Posted by: David Corfield on March 25, 2009 11:05 AM | Permalink | Reply to this

### Re: Category Theoretic Probability Theory II

Those reading this topic may be interested in: N. N. Cencov. Statistical Decisions Rules and Optimal Inference. Translations of Mathematical Monographs. Volume 53. American Mathematical Society. 1982.

Cencov’s “category of statistical decisions” coincides with the category of Giry and Lawvere. I believe that Cencov discovered it independently although many years after Lawvere.

Posted by: Ralph Wojtowicz on December 23, 2009 4:13 AM | Permalink | Reply to this

### Re: Category Theoretic Probability Theory II

Does anyone know more about the connexion between Bayes learning rule and the multiplication of the Giry monad? I would be curious to know.

Posted by: Vincent Danos on September 9, 2010 6:33 PM | Permalink | Reply to this

### Re: Category Theoretic Probability Theory II

One thing that’s interesting about conditionalizing is that it is an example of projection from the initial distribution onto a subspace of distributions satisfying a constraint. I discuss a paper by Harremoes on this in this post. Projection like this happens very frequently in inference such as when matching a moment of an empirical sample. Inference takes the form of passing down a geodesic in the space of distributions.

I wish I had a better sense of how category theory and the information geometry picture could be made to work together. An arrow between two objects $A$ and $B$ in the Kleisi category of the Giry monad corresponds to a conditional probability $P(b_i|a_j)$. Could one see the category as enriched over the category of some differential geometric spaces? Perhaps Cencov’s book might help.

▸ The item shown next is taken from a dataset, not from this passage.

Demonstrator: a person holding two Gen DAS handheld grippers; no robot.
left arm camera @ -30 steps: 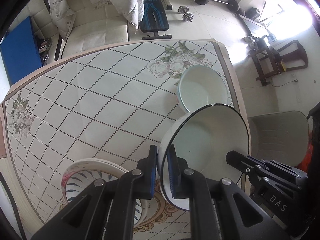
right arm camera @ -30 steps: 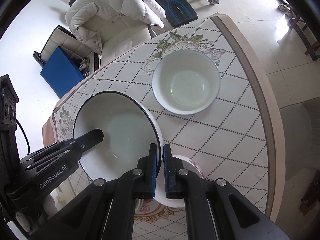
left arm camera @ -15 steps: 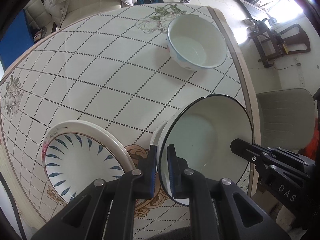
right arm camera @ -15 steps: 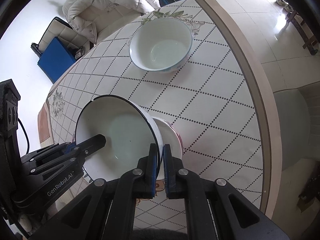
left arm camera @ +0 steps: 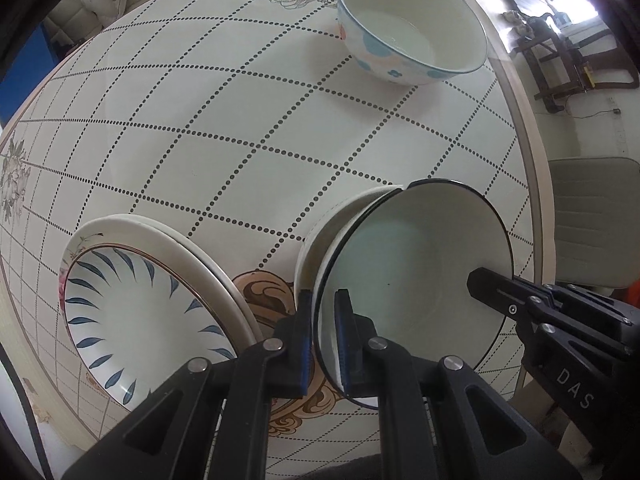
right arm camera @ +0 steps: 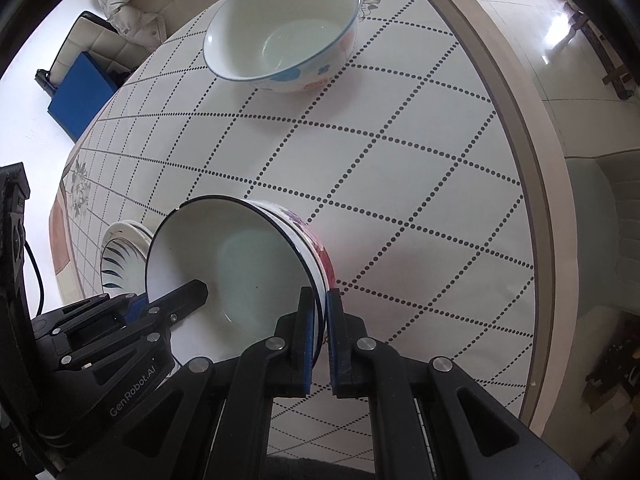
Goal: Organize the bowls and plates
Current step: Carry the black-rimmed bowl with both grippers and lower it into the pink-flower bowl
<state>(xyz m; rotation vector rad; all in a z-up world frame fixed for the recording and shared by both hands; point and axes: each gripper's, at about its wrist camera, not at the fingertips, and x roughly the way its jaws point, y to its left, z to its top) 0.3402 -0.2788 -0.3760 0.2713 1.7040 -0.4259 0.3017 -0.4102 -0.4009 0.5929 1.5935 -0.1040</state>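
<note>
Two grippers pinch one black-rimmed white bowl point(left arm camera: 420, 276). From the left wrist, the left gripper point(left arm camera: 323, 336) clamps its near rim; a blue-leaf patterned plate point(left arm camera: 132, 312) lies left, a blue-dotted bowl point(left arm camera: 412, 28) far ahead. From the right wrist, the right gripper point(right arm camera: 319, 332) grips the opposite rim, the bowl tilted over a red-flowered bowl point(right arm camera: 320, 248) on the dotted tablecloth point(right arm camera: 400, 160).

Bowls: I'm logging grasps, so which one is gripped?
The black-rimmed bowl, tilted, pinched by both hand-held grippers; the blue-spotted bowl sits free.

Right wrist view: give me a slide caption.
Both tongs grip the black-rimmed bowl, tilted into a floral bowl on the table.
</note>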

Anyhow, conditionalizing on $A = a$, is a little like you’ve taken the Kleisli category of Giry’s monad, and then turned $A$ into a single element set, such that an old distribution on $B$, $f: 1 \to B$, becomes $f': 1 \to B$, $P(b_i|a)$.

Posted by: David Corfield on September 10, 2010 6:11 PM | Permalink | Reply to this

### Re: Category Theoretic Probability Theory II

Hi David

Thanks for your answer. I had a look a the paper. Generally I am interested in how the Bayesian language seems to be a naturally higher-order probability language, and in understanding all these confusing statements about “outliers”, “confidence intervals”, “moderately strong evidence for a significant level of something” …

Following on your earlier post I thought the Giry monad could be a nice way to clarify the grammar of beliefs and learning. And then, for instance, to connect this with the various notions of approximations of Markov chains Panangaden and others (including myself) have developed over the years.

Anyway, here is my rephrasing of Bayes learning.

Say we have the following ingredients:
- X a finite measurable space with discrete sigma-algebra (say)
- p ∈ GX a hidden probability on X
- P = ⊕ f_i p_i ∈ GGX a belief represented as a probability on GX
- s an observation on multisets over X

We can equally write P(p_i)=f_i (or more rigorously P({p_i})=f_i).

By multiplication, we have μP(A) = \sum_i f_i p_i(A) - a sort of majority vote where f_i is the weight accorded to p_i in the prediction. The idea for learning is that we sample repeatedly from the hidden p, which gives us the observation s above, and we modify the weights in the majority vote of P in order to get closer to the real p.

Specifically, one modifies f_i (note that the support of P ′ remains the same as that of P) as follows:

f_i′/f_i = p_i(s)/μP(s) (1)

I am sligthly abusing notation here since p and μP are not really defined on multisets, but we can extend them using the “independence map” GX → G(multiset(X)); defined as p(s)=\prod x\in X p(x)^(s(x)) where s(x) is the number of occurrences of x in s.

P is called the prior, P’ the posterior. If we rewrite the above as a sort of Bayes formula

P(p_i | s) · μP(s) = P(s | p_i) · P(pi | ∅) (1’)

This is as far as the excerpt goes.